Quick start

dbetto exposes the TextDB object, which implements a convenient Python interface to a database of text files arbitrary scattered in a filesystem. TextDB does not assume any particular directory structure or file naming.

Note

Currently supported file formats are JSON and YAML.

Access

Let’s consider the following database:

data
 ├── dir1
 │   └── file1.json
 ├── file2.json
 ├── file3.yaml
 └── validity.yaml

With:

dir1/file1.json
{
  "value": 1
}

and similarly file2.json and file3.yaml.

Let’s declare a TextDB object and point it to the data folder:

>>> from dbetto import TextDB
>>> db = TextDB("/home/vighi/data")
>>> db
TextDB('home/vighi/data')

TextDB treats directories, files and JSON/YAML keys at the same semantic level. Internally, the database is represented as a dict-like object, and can be therefore accessed with the same syntax:

>>> db["dir1"] # a dict
>>> db["file2.json"] # a dict
>>> db["dir1"]["file1.json"] # nested file
>>> db["dir1"]["file1"] # .json extension not strictly needed
>>> db["dir1/file1"] # can use a filesystem path
>>> db["dir1"]["file1"]["value"] # == 1

To save some typing, a fancy attribute-style access mode is available (try tab-completion in IPython!):

>>> db.dir1
TextDB('home/vighi/data/dir1')
>>> db.dir1.file1
{'value': 1}
>>> type(db.dir1.file1)
<class 'dbetto.textdb.AttrsDict'>
>>> lmeta.dir1.file1.value
1

TextDB offers this functionality through the AttrsDict object, which is just a superset of dict that implements attribute-style access.

Warning

The attribute-style access syntax cannot be used to query field names that cannot be parsed to valid Python variable names. For those, the classic dict-style access works.

Tip

For large databases, a basic “lazy” mode is available by supplying lazy=True to the TextDB constructor. In this case, no global scan of the filesystem is performed at initialization time. Once a file is queried, it is also cached in the internal store for faster access. Caution, this option is for advanced use!

Data validity

Mappings of data to time periods are specified through YAML validity files (specification). If a validity.yaml file is present in a directory, TextDB automatically detects it and exposes the on() interface to perform a query.
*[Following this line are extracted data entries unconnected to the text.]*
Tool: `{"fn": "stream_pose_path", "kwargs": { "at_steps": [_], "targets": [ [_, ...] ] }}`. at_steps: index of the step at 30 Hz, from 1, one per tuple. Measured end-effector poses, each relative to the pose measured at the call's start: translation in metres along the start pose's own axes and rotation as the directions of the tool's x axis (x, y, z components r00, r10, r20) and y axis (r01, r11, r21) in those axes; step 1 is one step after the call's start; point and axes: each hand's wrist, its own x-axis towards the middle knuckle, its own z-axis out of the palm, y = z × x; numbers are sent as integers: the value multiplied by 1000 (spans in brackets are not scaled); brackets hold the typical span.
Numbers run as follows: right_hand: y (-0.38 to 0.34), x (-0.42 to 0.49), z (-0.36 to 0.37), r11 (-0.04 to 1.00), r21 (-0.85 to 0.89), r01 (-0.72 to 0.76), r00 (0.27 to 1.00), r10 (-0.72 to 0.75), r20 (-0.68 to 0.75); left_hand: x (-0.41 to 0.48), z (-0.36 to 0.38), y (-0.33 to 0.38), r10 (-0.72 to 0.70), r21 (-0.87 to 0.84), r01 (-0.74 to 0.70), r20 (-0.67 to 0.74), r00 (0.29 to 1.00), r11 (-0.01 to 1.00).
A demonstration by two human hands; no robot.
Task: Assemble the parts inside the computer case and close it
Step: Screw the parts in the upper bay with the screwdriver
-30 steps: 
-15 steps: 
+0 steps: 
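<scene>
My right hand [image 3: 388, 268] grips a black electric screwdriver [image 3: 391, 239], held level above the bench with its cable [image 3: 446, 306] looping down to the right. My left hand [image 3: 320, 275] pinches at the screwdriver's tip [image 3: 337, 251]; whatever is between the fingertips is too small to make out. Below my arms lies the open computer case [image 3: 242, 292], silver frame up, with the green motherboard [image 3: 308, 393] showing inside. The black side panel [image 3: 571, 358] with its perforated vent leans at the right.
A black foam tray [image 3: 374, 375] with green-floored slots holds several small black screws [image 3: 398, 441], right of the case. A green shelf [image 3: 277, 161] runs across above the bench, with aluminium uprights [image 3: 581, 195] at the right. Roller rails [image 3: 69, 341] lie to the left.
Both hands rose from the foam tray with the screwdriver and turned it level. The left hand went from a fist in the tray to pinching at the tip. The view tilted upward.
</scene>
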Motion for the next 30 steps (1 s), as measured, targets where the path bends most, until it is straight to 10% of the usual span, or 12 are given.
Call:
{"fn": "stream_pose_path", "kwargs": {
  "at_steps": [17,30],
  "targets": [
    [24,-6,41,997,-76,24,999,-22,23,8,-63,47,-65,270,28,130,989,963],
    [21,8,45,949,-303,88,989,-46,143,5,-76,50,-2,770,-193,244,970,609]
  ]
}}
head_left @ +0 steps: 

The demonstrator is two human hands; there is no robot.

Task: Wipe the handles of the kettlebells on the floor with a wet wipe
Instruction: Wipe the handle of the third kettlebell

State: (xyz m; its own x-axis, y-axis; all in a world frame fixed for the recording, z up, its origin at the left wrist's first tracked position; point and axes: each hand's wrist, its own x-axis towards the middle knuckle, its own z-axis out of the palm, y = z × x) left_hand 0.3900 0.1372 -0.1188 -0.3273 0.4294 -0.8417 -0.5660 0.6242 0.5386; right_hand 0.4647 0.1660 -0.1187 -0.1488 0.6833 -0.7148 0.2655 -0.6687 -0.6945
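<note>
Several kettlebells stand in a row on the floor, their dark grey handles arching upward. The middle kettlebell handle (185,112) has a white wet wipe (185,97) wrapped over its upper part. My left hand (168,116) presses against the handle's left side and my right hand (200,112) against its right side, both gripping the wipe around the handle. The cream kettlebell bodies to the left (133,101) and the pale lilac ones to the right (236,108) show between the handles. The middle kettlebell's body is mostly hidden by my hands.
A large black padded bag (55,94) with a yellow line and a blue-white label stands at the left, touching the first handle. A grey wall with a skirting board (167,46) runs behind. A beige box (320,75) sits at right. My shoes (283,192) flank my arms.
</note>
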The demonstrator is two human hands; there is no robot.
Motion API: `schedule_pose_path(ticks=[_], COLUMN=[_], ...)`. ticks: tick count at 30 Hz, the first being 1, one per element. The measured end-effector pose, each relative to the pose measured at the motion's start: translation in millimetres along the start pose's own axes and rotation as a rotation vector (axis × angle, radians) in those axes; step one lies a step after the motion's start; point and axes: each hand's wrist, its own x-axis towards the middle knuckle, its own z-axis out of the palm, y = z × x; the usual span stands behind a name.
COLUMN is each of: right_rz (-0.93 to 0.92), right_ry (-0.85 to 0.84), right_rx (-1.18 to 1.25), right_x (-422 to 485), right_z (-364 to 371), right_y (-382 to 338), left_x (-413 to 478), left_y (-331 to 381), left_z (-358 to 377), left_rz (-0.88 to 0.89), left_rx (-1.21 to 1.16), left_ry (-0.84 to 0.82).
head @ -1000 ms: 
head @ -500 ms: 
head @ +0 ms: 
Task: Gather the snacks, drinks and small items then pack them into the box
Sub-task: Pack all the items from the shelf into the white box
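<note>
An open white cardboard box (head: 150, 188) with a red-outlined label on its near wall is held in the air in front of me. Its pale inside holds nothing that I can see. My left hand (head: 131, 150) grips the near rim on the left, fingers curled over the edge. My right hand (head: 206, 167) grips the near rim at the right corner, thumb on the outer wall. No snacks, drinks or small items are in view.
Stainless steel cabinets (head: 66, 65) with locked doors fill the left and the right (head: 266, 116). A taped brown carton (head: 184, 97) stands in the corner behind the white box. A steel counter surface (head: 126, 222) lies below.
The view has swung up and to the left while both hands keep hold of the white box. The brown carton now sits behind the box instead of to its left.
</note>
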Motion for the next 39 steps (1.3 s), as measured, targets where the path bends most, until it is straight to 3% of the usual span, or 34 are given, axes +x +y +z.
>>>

Let’s assume the data directory from the example above contains the following validity.yaml file:

validity.yaml
- valid_from: 20230101T000000Z
  category: all
  apply:
    - file3.yaml

- valid_from: 20230102T000000Z
  category: all
  mode: append
  apply:
    - file2.yaml

where time points must be specified as strings formatted as %Y%m%dT%H%M%SZ (can use str_to_datetime() to convert to a datetime object).

The content of the files listed under apply is:

>>> db.file3
{'value': 2}
>>> db.file2.value
{'value': 3}

The implemented validity is:

data in file3 should be used from January the 1st (year 2023), while data in file3 should be used from January the 2nd on.

TextDB makes it easy to automatically obtain the correct data, by specifying a time point:

>>> from datetime import datetime, timezone
>>> db.on(datetime(2023, 1, 1, 14, 35, 00)).value
2
>>> db.on("20230110T095300Z").value
3

The content of the files in the database can, of course, be arbitrarily complex.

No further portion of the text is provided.